İşte bazen bir şeyi sevmeye alışmak için illa da elimizden kayıp gitmesi lazım sanki. Mesela sağlıklı olduğumuz zaman bedenimizle alakamız yoktur ama en ufak rahatsızlıkta üstüne düşmeye başlarız. Çocukluğumuzu yitirince onu özlemle hatırlarız. Bir dostu, eşi, akrabayı ancak kaybedince, kıymetini anlarız. Sevgi, gerçekten de çok enteresan, gizemli bir kuvvet.

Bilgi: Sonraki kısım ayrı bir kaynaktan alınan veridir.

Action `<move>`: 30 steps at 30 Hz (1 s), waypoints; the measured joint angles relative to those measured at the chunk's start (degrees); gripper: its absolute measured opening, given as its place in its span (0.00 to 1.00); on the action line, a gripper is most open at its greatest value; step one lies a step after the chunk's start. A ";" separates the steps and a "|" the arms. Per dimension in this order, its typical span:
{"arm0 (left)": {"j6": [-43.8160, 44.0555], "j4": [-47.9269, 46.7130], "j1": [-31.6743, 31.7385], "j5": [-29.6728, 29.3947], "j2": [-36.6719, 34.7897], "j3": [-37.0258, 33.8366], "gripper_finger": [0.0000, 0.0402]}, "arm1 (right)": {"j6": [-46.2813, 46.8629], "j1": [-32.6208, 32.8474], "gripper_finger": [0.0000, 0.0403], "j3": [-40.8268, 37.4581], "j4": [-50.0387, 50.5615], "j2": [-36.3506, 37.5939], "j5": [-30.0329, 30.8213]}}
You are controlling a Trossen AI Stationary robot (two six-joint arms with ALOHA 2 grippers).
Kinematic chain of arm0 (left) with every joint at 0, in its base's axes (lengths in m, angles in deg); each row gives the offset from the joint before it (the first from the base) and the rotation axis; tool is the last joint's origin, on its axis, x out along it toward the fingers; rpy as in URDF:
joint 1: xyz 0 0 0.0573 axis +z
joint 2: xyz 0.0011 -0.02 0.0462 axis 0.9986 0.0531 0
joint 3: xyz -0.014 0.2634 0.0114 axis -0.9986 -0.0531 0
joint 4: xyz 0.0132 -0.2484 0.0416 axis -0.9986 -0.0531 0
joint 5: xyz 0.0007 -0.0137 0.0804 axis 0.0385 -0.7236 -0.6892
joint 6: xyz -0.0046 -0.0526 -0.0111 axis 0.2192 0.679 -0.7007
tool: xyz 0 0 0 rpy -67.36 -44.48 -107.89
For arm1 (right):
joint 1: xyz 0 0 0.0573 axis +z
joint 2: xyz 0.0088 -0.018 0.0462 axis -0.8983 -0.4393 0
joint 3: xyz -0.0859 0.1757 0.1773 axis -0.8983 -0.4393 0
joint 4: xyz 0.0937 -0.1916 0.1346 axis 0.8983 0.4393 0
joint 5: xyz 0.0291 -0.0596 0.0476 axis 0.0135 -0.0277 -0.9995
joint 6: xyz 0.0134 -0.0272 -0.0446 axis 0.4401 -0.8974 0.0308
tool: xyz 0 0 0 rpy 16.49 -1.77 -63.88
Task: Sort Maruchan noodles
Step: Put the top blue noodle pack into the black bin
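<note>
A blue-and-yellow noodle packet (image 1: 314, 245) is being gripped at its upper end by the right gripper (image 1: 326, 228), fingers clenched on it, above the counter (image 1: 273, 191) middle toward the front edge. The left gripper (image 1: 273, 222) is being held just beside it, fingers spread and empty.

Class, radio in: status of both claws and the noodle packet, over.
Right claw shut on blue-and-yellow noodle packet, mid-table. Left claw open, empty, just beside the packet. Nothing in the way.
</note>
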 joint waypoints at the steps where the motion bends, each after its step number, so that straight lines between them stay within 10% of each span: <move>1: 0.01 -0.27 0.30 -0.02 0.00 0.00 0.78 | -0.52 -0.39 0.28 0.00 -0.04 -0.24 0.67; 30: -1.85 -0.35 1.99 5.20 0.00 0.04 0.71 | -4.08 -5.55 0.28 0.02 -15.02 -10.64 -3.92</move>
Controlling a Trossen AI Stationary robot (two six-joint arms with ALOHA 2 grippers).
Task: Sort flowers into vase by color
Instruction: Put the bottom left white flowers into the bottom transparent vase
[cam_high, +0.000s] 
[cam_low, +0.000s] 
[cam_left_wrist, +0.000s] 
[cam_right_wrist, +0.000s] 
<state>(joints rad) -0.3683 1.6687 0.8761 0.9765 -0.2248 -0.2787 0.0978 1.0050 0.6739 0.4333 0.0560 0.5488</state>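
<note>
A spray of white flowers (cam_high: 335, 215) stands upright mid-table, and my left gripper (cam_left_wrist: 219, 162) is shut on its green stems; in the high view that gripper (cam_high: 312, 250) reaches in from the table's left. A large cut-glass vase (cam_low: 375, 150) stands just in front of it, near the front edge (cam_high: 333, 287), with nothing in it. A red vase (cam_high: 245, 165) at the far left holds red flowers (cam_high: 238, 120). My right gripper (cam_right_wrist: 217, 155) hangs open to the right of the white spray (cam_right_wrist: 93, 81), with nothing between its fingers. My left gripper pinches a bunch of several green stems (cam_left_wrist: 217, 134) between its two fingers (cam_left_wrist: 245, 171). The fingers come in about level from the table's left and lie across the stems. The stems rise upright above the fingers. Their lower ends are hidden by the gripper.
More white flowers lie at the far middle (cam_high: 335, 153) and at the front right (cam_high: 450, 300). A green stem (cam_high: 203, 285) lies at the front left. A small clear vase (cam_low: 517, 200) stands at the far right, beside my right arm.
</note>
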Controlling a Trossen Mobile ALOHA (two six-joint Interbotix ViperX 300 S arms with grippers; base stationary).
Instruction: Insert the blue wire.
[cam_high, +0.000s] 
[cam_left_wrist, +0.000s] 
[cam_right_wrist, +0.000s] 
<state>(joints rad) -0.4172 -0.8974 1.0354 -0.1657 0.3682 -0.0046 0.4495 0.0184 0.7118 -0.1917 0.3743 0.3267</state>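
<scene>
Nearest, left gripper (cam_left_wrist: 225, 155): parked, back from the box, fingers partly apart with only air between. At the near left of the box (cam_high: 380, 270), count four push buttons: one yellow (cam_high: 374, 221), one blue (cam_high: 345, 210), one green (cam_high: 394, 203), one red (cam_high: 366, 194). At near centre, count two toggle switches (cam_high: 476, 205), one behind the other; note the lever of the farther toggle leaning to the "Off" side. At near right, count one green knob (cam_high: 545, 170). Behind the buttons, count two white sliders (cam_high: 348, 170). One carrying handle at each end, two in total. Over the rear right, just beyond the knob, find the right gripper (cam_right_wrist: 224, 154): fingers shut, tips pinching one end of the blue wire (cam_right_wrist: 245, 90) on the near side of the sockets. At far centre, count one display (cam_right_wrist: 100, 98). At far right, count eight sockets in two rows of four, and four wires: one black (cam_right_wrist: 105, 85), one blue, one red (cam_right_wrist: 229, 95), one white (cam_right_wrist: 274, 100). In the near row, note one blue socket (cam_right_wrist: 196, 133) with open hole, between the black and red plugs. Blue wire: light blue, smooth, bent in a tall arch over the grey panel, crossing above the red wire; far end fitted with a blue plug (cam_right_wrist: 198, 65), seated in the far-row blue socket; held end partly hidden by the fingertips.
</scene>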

Yıldızlararası filminde de bahsi geçen sevgi kavramı, belki de doğru yönü gösteren bir pusula bizim için. Her şey mantığa uymaz. Bilim, sevgi güdüsünün anne-babanın çocuklarıyla karşılıklı bağlarının sağlamlaşması için olduğunu öneriyorsa da filmde dikkat çekildiği gibi hiç bir pratik tarafı olmayan ve üzüntüden başka bir duyguya sebep olmayan ölmüş ataları sevme hissine düzgün bir açıklama getiremez. Hiç birimiz gözümüzle görmedik, işitmedik, dokunmadık ama Atatürk'ü de öyle seviyoruz, manevi rehberleri de öyle seviyoruz.

Bugünlerde sanırım elimizdeki kıymeti sevmeyi öğrenmek için onunla vedalaşmaya ya da vedalaşma kaygısını üst düzeyde hissetmeye başlayacağız.